[EXERCISE]
Only the pictures should be left out; repeat the rest of the data exactly.

=== Section Start ===

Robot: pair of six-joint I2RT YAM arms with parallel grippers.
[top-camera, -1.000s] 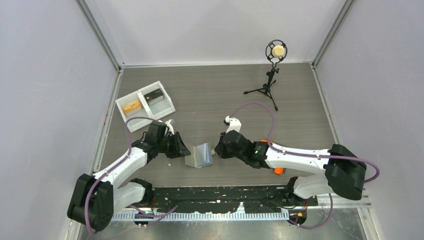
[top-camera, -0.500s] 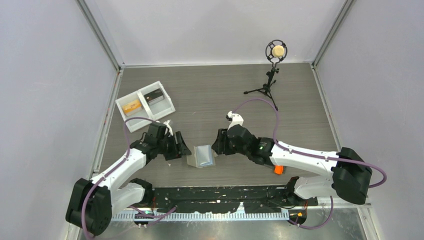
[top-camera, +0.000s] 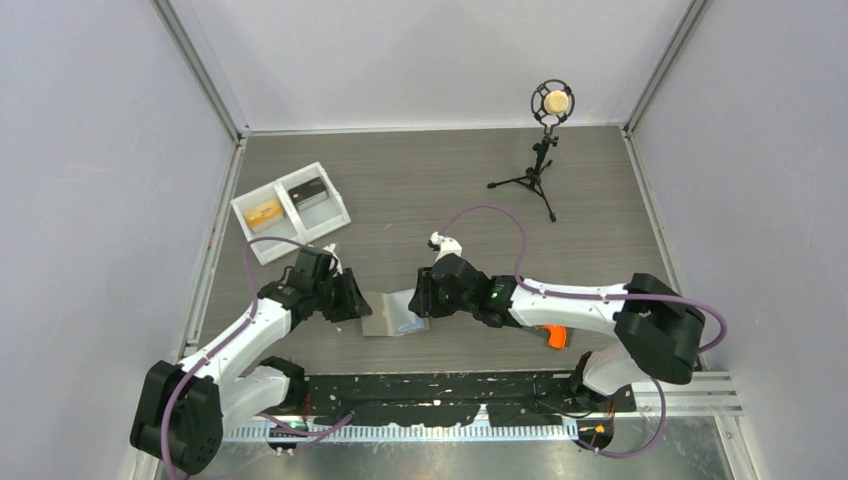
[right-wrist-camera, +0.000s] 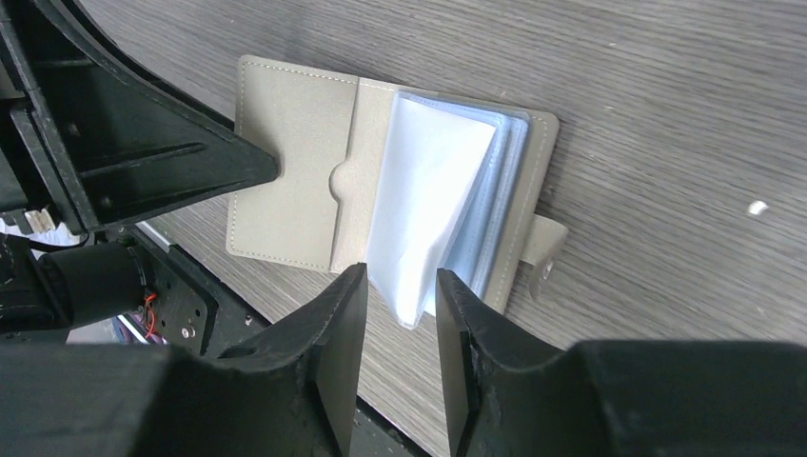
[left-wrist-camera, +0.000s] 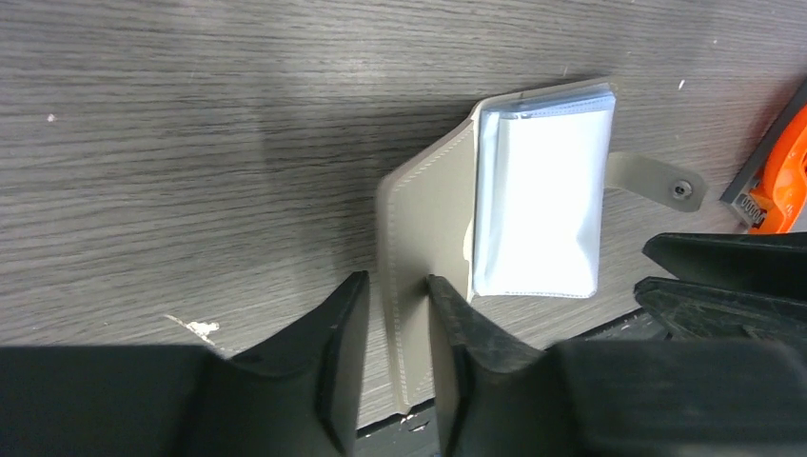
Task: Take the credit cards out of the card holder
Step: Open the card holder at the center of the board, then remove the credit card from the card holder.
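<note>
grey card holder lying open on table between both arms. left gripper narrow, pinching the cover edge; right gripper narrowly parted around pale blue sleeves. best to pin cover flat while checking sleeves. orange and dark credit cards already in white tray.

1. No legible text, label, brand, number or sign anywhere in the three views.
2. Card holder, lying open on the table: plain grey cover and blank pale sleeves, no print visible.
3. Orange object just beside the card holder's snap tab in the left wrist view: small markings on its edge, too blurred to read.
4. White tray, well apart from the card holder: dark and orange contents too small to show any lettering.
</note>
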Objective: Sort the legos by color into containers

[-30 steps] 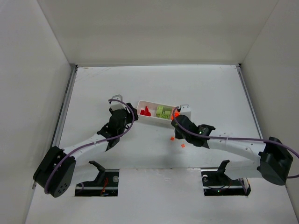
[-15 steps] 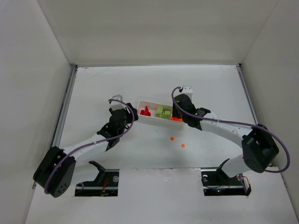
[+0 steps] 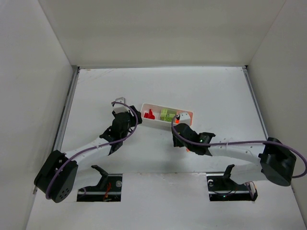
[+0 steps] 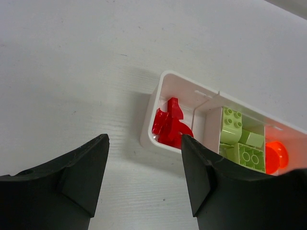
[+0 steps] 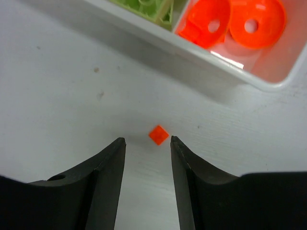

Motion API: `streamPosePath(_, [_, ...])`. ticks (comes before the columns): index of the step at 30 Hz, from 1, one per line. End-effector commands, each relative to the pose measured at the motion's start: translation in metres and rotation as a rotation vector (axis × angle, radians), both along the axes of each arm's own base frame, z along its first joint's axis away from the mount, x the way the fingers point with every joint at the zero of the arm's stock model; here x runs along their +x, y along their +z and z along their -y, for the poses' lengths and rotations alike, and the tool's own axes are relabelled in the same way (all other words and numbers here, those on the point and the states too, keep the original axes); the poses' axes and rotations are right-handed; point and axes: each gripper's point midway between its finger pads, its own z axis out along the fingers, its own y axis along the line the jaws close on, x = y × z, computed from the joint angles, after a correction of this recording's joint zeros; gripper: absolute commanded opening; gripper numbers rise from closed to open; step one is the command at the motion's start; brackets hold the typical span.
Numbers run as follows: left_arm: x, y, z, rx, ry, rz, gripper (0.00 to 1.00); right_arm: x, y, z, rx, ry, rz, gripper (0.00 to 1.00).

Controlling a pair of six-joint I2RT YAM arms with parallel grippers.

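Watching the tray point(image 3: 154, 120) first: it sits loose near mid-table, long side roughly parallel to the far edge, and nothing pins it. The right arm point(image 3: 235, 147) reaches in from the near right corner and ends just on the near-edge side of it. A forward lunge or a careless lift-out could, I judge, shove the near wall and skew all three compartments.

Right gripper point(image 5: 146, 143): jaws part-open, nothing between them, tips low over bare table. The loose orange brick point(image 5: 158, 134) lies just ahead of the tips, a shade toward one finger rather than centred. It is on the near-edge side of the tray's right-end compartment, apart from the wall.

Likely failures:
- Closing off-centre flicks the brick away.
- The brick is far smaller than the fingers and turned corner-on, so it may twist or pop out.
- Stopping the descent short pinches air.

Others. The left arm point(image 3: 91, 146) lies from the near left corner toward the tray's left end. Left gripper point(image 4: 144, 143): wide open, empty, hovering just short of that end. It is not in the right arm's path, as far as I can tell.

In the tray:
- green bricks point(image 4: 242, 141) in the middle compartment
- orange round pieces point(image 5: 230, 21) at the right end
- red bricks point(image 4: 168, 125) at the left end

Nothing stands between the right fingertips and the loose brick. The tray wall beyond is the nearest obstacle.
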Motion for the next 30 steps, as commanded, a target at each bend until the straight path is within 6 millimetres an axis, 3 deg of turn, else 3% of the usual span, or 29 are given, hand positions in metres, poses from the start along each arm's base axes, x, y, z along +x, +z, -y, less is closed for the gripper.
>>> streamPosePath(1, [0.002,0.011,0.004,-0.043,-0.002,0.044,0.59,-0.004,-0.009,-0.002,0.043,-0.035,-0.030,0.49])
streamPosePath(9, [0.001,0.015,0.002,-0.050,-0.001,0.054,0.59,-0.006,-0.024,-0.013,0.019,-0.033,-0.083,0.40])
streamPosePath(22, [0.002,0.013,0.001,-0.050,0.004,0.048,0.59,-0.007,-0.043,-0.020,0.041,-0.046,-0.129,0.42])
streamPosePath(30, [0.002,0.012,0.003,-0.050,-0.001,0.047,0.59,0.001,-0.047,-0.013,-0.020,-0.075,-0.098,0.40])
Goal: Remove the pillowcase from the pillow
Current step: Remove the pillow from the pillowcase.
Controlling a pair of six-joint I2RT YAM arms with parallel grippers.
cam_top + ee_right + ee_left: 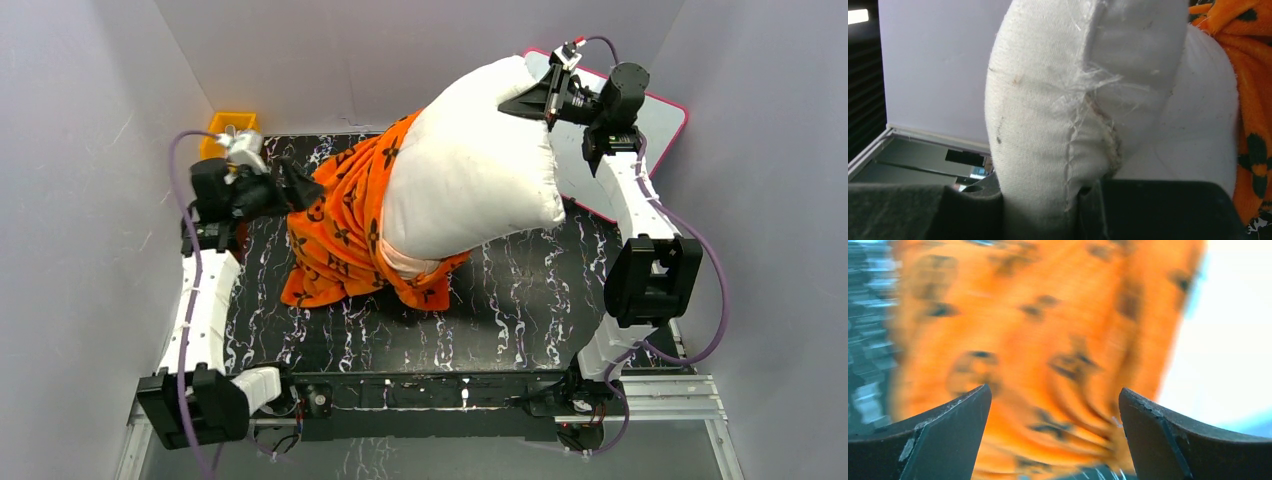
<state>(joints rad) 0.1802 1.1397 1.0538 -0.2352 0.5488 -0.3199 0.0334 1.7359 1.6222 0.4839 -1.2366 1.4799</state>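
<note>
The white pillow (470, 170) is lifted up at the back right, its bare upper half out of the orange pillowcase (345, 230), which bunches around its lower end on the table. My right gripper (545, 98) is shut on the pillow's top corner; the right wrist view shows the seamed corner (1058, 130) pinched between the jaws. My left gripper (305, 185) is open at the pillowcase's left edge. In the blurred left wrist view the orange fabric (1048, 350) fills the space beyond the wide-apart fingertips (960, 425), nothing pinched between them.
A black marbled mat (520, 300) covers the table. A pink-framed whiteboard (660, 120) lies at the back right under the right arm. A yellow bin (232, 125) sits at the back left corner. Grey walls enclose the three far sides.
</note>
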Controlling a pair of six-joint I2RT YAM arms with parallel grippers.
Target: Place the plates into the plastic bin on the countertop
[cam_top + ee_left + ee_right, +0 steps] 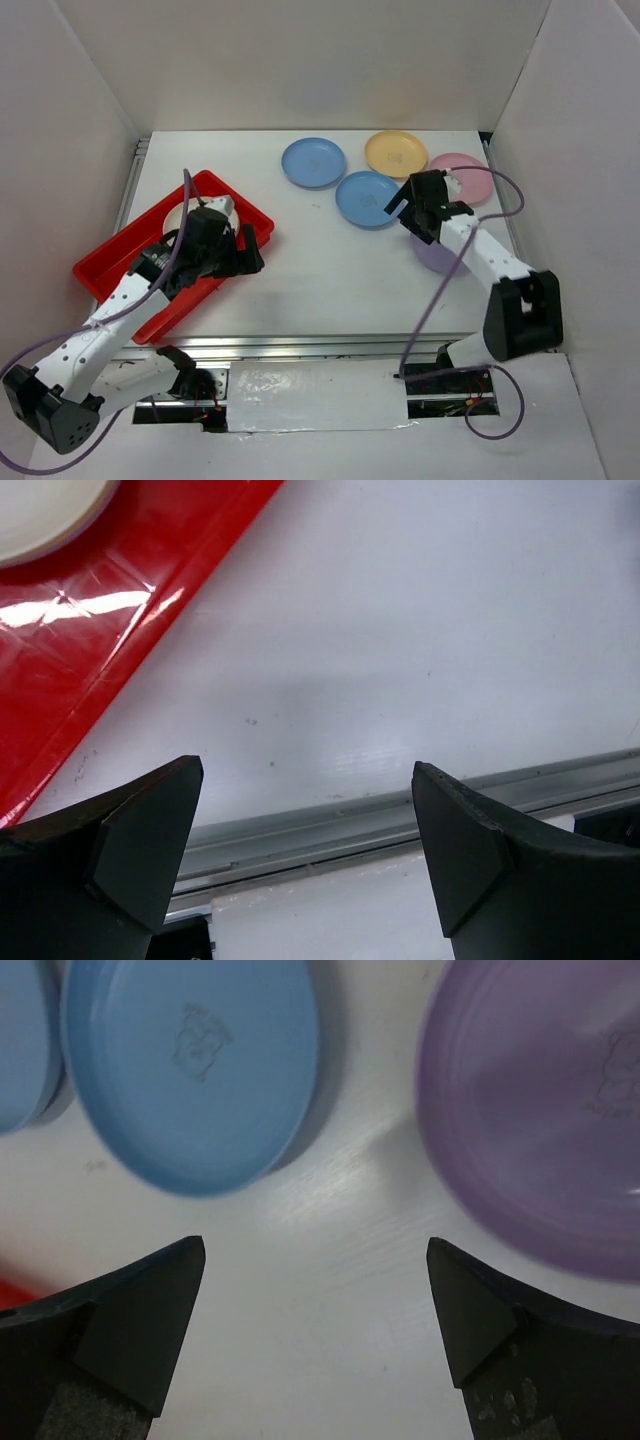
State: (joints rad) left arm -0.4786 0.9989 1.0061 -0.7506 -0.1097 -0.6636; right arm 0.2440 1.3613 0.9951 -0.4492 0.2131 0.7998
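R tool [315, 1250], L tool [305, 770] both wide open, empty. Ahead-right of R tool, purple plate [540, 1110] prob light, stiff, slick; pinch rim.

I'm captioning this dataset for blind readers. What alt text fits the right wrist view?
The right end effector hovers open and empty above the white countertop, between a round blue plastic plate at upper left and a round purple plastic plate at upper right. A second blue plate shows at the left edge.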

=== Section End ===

[RESULT OF THE TASK]
Robot: pair of six-joint I2RT YAM arms with parallel grippers.
[top-camera, -1.000s] 
[top-camera, -0.500s] 
[top-camera, +0.000s] 
[right-wrist-camera, +0.000s] 
[left-wrist-camera, +0.000s] 
Task: Take the credit cards out of the card holder
Step: Open the card holder at the center of the board, then remove the credit card from the card holder.
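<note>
grey card holder lying open on table between both arms. left gripper narrow, pinching the cover edge; right gripper narrowly parted around pale blue sleeves. best to pin cover flat while checking sleeves. orange and dark credit cards already in white tray.

1. No legible text, label, brand, number or sign anywhere in the three views.
2. Card holder, lying open on the table: plain grey cover and blank pale sleeves, no print visible.
3. Orange object just beside the card holder's snap tab in the left wrist view: small markings on its edge, too blurred to read.
4. White tray, well apart from the card holder: dark and orange contents too small to show any lettering.
</note>
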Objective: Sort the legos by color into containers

[-30 steps] 
[-15 steps] 
[+0 steps] 
[+0 steps] 
[+0 steps] 

Motion API: `streamPosePath(_, [_, ...])`. ticks (comes before the columns): index of the step at 30 Hz, from 1, one per line. End-effector commands, each relative to the pose measured at the motion's start: translation in metres and rotation as a rotation vector (axis × angle, radians), both along the axes of each arm's own base frame, z along its first joint's axis away from the mount, x the way the fingers point with every joint at the zero of the arm's stock model; here x runs along their +x, y along their +z and z along their -y, for the poses' lengths and rotations alike, and the tool's own axes are relabelled in the same way (all other words and numbers here, those on the point and the states too, keep the original axes); the poses' axes and rotations are right-handed; point and axes: each gripper's point midway between its finger pads, its own z axis out along the fingers, its own y axis along the line the jaws close on, x = y × z, computed from the joint angles, after a correction of this recording's joint zeros; gripper: absolute commanded opening; gripper numbers rise from closed to open; step one is the command at the motion's start; brackets hold the typical span.
Numbers run as follows: left_arm: x, y, z, rx, ry, rz, gripper (0.00 to 1.00); right_arm: x, y, z, rx, ry, rz, gripper (0.00 to 1.00).

Controlling a pair of six-joint I2RT YAM arms with parallel grippers.

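Watching the tray point(image 3: 154, 120) first: it sits loose near mid-table, long side roughly parallel to the far edge, and nothing pins it. The right arm point(image 3: 235, 147) reaches in from the near right corner and ends just on the near-edge side of it. A forward lunge or a careless lift-out could, I judge, shove the near wall and skew all three compartments.

Right gripper point(image 5: 146, 143): jaws part-open, nothing between them, tips low over bare table. The loose orange brick point(image 5: 158, 134) lies just ahead of the tips, a shade toward one finger rather than centred. It is on the near-edge side of the tray's right-end compartment, apart from the wall.

Likely failures:
- Closing off-centre flicks the brick away.
- The brick is far smaller than the fingers and turned corner-on, so it may twist or pop out.
- Stopping the descent short pinches air.

Others. The left arm point(image 3: 91, 146) lies from the near left corner toward the tray's left end. Left gripper point(image 4: 144, 143): wide open, empty, hovering just short of that end. It is not in the right arm's path, as far as I can tell.

In the tray:
- green bricks point(image 4: 242, 141) in the middle compartment
- orange round pieces point(image 5: 230, 21) at the right end
- red bricks point(image 4: 168, 125) at the left end

Nothing stands between the right fingertips and the loose brick. The tray wall beyond is the nearest obstacle.
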Motion for the next 30 steps, as commanded, a target at each bend until the straight path is within 6 millimetres an axis, 3 deg of turn, else 3% of the usual span, or 29 are given, hand positions in metres, poses from the start along each arm's base axes, x, y, z along +x, +z, -y, less is closed for the gripper.
>>> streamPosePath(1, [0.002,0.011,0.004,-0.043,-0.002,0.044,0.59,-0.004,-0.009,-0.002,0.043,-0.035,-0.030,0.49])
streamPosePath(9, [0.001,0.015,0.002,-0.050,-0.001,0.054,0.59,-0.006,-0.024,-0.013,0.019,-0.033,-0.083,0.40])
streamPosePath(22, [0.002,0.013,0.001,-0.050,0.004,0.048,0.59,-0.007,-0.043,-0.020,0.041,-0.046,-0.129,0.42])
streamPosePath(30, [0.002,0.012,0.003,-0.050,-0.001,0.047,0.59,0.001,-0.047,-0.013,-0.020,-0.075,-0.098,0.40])
Goal: Remove the pillowcase from the pillow
Current step: Remove the pillow from the pillowcase.
Controlling a pair of six-joint I2RT YAM arms with parallel grippers.
cam_top + ee_right + ee_left: 
<state>(joints rad) 0.1802 1.1397 1.0538 -0.2352 0.5488 -0.3199 0.0334 1.7359 1.6222 0.4839 -1.2366 1.4799</state>
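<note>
The white pillow (470, 170) is lifted up at the back right, its bare upper half out of the orange pillowcase (345, 230), which bunches around its lower end on the table. My right gripper (545, 98) is shut on the pillow's top corner; the right wrist view shows the seamed corner (1058, 130) pinched between the jaws. My left gripper (305, 185) is open at the pillowcase's left edge. In the blurred left wrist view the orange fabric (1048, 350) fills the space beyond the wide-apart fingertips (960, 425), nothing pinched between them.
A black marbled mat (520, 300) covers the table. A pink-framed whiteboard (660, 120) lies at the back right under the right arm. A yellow bin (232, 125) sits at the back left corner. Grey walls enclose the three far sides.
</note>
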Controlling a pair of six-joint I2RT YAM arms with parallel grippers.
Target: Place the plates into the plastic bin on the countertop
[cam_top + ee_left + ee_right, +0 steps] 
State: (joints rad) left arm -0.4786 0.9989 1.0061 -0.7506 -0.1097 -0.6636; right arm 0.2440 1.3613 0.9951 -0.4492 0.2131 0.7998
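R tool [315, 1250], L tool [305, 770] both wide open, empty. Ahead-right of R tool, purple plate [540, 1110] prob light, stiff, slick; pinch rim.

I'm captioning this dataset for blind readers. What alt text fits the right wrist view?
The right end effector hovers open and empty above the white countertop, between a round blue plastic plate at upper left and a round purple plastic plate at upper right. A second blue plate shows at the left edge.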

No other output is needed; the exercise is complete.